L’Argentine avance avec des atouts de puissance brute : agriculture de grande échelle, élevage, gaz, lithium, potentiel dans les renouvelables. Après la violente secousse inflationniste, le pays a retrouvé un peu d’allant : la Banque mondiale indique une croissance de 4,4 % en 2025 et projette encore 3,6 % en 2026. Surtout, le programme de stabilisation engagé fin 2023 a permis de ramener l’inflation de plus de 20 % par mois à environ 2,5 %-3 % mensuels, avec un retour de l’équilibre budgétaire et l’appui d’un programme de 20 milliards de dollars du FMI.
En face, l’Égypte oppose un profil plus dense que spectaculaire. Son économie repose sur l’agriculture, l’industrie et les services, portée par sa position stratégique et par une stabilisation progressive. La croissance a atteint 4,4 % en 2025 et reste attendue à 4,3 % sur l’exercice FY26. L’inflation, qui culminait à 38 % fin 2023, est retombée à 13,4 % en février 2026 ; les réserves de change ont grimpé à 67,5 milliards de dollars, tandis que la dette publique centrale a reculé à 82,5 % du PIB.
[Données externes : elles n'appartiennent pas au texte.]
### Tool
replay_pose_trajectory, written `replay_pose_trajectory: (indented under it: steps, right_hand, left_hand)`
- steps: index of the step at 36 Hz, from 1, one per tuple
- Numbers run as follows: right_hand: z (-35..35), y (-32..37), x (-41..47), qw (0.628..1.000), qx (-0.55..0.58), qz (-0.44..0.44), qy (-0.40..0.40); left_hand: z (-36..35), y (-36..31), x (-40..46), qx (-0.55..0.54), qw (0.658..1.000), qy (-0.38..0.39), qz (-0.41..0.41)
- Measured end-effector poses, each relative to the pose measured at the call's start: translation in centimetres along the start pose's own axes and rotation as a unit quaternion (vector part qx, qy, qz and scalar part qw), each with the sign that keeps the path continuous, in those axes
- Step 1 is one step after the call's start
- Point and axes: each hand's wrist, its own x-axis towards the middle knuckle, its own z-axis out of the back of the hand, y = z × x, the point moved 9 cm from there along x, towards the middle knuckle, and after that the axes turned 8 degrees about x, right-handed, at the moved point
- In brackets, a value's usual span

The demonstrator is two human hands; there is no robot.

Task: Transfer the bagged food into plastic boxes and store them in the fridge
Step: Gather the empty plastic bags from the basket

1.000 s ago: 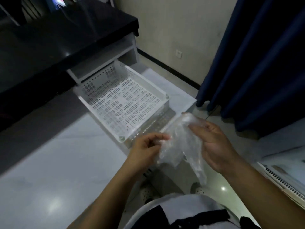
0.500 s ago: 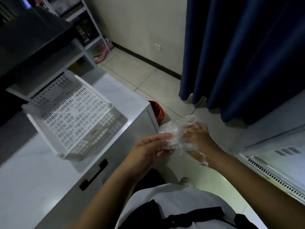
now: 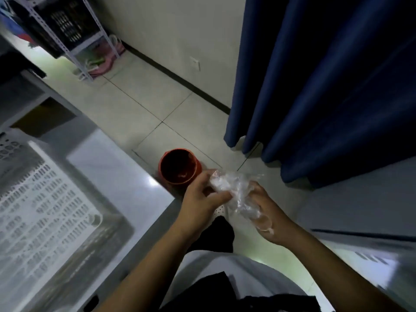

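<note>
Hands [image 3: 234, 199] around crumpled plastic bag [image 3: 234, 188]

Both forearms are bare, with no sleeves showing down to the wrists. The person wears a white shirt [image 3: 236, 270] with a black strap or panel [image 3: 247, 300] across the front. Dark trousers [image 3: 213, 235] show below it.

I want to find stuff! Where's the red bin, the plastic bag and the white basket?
Red bin [image 3: 179, 167]: head view, inner wall.
Plastic bag [image 3: 234, 188]: head view, crumpled middle.
White basket [image 3: 45, 199]: head view, slotted floor.
</note>
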Motion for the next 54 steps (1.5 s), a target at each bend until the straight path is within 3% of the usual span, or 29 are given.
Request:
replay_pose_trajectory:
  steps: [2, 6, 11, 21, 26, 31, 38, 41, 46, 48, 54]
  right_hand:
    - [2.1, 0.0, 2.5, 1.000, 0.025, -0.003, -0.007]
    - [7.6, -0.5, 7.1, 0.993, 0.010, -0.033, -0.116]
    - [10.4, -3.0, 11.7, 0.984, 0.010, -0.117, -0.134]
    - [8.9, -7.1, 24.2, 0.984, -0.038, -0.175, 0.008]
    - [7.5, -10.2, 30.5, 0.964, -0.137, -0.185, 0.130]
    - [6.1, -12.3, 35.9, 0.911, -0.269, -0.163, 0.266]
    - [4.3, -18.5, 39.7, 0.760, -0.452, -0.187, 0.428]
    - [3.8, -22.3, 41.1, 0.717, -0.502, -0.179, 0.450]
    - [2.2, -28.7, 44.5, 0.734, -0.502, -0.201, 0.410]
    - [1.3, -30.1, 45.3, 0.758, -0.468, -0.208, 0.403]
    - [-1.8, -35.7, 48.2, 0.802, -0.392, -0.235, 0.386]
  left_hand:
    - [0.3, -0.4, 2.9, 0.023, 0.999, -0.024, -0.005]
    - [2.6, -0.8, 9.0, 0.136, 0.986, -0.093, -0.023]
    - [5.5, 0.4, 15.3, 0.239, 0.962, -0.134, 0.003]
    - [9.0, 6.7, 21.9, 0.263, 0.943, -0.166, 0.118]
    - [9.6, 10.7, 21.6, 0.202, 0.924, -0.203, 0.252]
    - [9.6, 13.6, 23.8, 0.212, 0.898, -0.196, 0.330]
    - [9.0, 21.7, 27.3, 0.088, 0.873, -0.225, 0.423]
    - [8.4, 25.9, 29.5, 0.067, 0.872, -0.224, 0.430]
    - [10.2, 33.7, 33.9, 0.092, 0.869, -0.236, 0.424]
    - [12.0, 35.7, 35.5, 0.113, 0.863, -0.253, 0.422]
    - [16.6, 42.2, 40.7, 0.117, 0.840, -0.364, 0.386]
Au coup d’envoi de ce “match économique”, l’Argentine semble disposer des individualités les plus décisives : plus de richesse, plus de ressources, une désinflation spectaculaire. Mais l’Égypte garde pour elle la profondeur d’effectif : une démographie massive, une base productive diversifiée et une trajectoire de stabilisation qui gagne en crédibilité.
Sur ce terrain-là, le verdict n’est pas un score sec, mais un duel de styles entre une puissance en rétablissement rapide et un géant régional en quête de solidité durable.